Content starts
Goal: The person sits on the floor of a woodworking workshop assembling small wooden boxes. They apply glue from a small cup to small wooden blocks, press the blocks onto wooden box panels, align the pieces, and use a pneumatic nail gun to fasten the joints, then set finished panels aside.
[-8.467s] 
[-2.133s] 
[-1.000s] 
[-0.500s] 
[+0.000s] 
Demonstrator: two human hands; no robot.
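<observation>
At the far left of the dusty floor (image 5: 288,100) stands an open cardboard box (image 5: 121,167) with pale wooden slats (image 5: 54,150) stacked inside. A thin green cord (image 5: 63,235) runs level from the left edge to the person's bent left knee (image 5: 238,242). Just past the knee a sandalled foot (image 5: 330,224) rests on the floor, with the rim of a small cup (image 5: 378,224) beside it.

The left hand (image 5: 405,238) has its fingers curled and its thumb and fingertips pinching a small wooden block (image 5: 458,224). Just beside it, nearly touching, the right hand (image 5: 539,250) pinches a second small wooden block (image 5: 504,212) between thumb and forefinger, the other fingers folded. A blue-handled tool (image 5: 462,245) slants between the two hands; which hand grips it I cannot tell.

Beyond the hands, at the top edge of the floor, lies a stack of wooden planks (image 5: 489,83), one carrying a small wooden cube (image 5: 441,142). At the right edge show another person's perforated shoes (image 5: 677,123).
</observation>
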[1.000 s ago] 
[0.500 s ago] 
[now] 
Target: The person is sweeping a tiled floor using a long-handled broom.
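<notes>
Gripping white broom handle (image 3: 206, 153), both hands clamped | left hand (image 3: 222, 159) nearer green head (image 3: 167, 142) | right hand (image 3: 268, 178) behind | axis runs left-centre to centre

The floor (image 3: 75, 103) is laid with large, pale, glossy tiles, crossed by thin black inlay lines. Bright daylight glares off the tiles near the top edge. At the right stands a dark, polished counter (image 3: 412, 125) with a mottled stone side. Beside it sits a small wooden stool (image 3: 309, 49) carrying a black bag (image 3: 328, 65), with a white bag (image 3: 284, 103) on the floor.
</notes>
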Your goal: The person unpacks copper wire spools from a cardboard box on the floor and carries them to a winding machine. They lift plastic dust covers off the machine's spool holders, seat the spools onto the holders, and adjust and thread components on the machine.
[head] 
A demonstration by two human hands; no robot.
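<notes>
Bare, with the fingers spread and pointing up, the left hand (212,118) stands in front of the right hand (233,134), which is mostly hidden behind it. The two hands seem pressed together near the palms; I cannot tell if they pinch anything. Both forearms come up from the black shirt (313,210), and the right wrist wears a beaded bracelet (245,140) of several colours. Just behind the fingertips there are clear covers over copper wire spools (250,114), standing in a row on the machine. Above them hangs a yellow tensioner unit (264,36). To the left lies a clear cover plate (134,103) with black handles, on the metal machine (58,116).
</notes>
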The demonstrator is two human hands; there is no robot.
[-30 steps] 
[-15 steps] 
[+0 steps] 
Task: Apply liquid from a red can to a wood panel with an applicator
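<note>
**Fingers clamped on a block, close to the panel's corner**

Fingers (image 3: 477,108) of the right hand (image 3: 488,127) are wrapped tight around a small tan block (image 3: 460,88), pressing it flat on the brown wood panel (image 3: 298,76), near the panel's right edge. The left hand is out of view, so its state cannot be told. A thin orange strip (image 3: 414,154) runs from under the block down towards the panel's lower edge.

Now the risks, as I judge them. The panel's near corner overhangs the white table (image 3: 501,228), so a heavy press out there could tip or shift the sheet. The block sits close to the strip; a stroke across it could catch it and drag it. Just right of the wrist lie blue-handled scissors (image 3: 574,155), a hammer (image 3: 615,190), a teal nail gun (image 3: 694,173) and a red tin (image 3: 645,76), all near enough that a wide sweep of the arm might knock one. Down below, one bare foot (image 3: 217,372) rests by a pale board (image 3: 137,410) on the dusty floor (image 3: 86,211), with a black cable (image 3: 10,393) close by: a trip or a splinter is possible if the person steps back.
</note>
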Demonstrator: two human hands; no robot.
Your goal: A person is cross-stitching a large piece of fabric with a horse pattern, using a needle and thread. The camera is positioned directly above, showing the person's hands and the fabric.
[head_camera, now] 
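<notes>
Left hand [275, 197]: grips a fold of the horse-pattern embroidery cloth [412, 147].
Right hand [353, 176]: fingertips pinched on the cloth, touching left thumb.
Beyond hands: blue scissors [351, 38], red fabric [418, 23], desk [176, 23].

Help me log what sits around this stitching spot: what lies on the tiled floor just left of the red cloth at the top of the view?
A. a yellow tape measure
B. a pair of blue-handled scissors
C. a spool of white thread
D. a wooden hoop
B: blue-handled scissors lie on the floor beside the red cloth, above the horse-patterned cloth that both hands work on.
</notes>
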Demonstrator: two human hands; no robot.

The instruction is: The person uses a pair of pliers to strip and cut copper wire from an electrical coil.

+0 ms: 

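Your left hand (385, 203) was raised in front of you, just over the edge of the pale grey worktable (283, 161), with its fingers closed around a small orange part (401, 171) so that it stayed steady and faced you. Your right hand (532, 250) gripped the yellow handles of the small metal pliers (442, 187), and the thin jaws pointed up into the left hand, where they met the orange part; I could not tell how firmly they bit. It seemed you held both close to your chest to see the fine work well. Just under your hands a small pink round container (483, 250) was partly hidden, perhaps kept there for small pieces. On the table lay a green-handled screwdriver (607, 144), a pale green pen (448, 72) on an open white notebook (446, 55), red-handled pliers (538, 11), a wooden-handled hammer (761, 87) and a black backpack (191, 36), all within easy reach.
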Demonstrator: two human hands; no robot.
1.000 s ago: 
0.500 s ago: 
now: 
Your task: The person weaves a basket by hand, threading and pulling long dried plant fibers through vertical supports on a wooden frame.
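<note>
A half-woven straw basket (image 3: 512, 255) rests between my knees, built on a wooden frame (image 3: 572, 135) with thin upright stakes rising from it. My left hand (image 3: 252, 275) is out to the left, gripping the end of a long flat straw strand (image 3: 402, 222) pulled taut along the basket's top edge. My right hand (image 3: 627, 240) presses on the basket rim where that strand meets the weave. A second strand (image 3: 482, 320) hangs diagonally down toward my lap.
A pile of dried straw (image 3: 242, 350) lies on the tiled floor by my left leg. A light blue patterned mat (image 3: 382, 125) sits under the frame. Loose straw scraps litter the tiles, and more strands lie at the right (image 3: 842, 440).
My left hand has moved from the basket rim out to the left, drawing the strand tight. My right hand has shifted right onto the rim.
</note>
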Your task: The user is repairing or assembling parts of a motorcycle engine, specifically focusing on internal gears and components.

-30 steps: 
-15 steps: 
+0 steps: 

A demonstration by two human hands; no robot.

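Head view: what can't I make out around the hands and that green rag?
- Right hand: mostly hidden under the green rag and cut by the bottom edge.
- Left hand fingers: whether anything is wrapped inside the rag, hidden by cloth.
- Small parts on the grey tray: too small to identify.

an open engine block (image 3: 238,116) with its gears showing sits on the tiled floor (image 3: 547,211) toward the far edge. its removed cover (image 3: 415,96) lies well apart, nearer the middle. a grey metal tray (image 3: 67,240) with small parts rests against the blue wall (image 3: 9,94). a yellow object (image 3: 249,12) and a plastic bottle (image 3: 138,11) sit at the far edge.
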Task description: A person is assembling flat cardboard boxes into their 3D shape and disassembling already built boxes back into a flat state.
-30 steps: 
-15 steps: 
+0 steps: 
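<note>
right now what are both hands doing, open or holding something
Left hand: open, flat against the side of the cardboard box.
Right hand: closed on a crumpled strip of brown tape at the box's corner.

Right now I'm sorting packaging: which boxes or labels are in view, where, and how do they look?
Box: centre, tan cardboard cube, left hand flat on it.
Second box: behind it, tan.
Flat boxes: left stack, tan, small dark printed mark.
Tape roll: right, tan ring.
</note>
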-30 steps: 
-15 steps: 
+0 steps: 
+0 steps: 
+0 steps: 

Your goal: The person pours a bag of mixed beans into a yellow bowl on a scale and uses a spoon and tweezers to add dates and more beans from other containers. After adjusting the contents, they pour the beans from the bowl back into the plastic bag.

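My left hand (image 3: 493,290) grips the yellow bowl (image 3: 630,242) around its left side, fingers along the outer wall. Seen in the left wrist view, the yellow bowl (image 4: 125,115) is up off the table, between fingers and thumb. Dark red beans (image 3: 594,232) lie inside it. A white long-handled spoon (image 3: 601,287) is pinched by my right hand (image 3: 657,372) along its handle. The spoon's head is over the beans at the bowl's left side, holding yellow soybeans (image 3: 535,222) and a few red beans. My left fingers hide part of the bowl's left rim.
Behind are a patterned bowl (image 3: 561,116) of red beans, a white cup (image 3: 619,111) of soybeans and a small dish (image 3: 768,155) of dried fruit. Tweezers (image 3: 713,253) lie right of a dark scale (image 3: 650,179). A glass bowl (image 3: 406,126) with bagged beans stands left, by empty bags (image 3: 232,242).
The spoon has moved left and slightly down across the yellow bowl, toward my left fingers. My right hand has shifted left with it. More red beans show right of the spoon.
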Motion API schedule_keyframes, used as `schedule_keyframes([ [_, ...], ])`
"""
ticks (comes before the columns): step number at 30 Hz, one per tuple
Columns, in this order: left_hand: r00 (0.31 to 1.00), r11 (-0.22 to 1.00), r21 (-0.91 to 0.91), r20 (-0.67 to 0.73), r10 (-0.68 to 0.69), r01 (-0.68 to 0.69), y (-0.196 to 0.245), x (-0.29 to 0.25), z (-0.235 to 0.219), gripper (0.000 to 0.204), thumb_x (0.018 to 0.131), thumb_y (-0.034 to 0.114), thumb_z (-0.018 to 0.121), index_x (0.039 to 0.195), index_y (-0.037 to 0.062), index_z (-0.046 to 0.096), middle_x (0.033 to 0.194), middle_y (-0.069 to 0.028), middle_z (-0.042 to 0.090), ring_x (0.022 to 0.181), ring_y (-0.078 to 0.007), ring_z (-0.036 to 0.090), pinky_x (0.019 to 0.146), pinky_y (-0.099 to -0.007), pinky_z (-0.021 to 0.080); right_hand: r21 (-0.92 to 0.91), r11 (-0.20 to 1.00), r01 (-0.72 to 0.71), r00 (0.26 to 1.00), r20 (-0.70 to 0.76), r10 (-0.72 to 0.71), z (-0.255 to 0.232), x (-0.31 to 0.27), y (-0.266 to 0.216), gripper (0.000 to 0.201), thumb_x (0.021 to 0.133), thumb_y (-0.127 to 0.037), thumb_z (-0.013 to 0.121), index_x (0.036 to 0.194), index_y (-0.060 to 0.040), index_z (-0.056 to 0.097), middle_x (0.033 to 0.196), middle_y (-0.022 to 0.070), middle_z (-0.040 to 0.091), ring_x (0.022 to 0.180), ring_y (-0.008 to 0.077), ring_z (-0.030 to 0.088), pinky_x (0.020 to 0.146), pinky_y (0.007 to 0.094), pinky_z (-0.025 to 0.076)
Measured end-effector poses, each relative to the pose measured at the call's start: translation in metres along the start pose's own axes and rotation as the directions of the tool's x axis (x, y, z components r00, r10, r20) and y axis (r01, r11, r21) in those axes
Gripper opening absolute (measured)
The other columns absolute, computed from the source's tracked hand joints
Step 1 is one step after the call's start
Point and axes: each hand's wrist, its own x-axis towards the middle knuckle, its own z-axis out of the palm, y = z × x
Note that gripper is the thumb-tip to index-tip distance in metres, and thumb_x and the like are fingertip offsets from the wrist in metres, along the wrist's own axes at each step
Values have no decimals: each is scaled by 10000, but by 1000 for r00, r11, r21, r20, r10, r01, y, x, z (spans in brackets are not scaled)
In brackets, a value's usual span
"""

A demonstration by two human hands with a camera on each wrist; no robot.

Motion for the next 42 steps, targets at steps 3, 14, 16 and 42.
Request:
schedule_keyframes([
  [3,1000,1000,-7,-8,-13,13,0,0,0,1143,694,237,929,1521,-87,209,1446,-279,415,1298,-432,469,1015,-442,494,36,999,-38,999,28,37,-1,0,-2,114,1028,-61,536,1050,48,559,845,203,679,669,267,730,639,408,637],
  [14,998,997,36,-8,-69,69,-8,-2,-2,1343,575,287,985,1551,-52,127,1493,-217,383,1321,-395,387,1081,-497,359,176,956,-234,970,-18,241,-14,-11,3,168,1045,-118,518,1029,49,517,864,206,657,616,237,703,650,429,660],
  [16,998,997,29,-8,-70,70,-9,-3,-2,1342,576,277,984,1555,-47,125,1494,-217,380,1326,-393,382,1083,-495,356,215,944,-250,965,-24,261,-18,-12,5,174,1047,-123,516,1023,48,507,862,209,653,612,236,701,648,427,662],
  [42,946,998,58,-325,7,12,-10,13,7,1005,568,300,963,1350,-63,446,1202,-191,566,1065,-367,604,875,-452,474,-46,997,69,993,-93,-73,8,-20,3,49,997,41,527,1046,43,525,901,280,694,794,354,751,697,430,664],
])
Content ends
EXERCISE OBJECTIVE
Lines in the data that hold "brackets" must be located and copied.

PROBLEM SOLUTION
Values have no decimals: each is scaled by 10000, but by 1000 for r00, r11, r21, r20, r10, r01, y, x, z (spans in brackets are not scaled)
In brackets, a value's usual span

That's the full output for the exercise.